Sandler recognised the ongoing vulnerability, particularly during hurricane season: "There isn't a coastal protection feature, and I think that residents in the neighbourhood are right to be concerned about what the future looks like."
New Housing in Harm's Way
Despite the lack of flood defences, the city has approved construction of new affordable housing towers in Edgemere, all located within floodplains. Sea level rise projections indicate these buildings could be partially underwater by 2100.
Officials defend the decision by stressing the city's acute need for affordable housing and noting that taller buildings will be less flood-prone than existing one- and two-storey homes. However, Olivotto raises concerns about evacuation challenges, with only one main road and one subway line serving the area.
"I think the idea of bringing new homes to Edgemere needs to be rethought," she cautioned.
This continuation of concentrating low-income residents in vulnerable coastal areas follows a nearly century-old pattern beginning with infamous city planner Robert Moses, resulting in thousands of working-class New Yorkers living in flood-prone zones.
The city's current strategy relies on a federal Army Corps of Engineers project to protect Edgemere's bayside, but the initiative has remained in the design phase for years. With uncertain federal commitment to climate resilience projects, few residents expect protection anytime soon.

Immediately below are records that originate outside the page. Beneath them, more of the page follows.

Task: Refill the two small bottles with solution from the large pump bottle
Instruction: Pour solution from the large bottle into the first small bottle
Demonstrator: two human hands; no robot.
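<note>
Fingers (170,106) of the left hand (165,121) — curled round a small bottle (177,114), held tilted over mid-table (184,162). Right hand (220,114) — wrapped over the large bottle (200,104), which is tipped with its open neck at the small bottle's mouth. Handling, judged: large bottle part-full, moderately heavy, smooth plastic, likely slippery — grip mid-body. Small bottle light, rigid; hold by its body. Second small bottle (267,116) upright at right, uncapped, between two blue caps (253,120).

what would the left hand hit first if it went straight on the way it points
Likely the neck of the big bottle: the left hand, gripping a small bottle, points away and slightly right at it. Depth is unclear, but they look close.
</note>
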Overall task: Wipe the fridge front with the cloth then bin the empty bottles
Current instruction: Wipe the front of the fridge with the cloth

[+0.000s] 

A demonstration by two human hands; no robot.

"These are really big, complicated projects," Sandler admitted, "and the city does not have the full resources for all of the coastal protection projects that are necessary to protect the city from climate change."
As climate change intensifies and sea levels continue to rise, Edgemere stands as a stark example of the difficult choices facing coastal communities worldwide - and the communities being left behind in the process.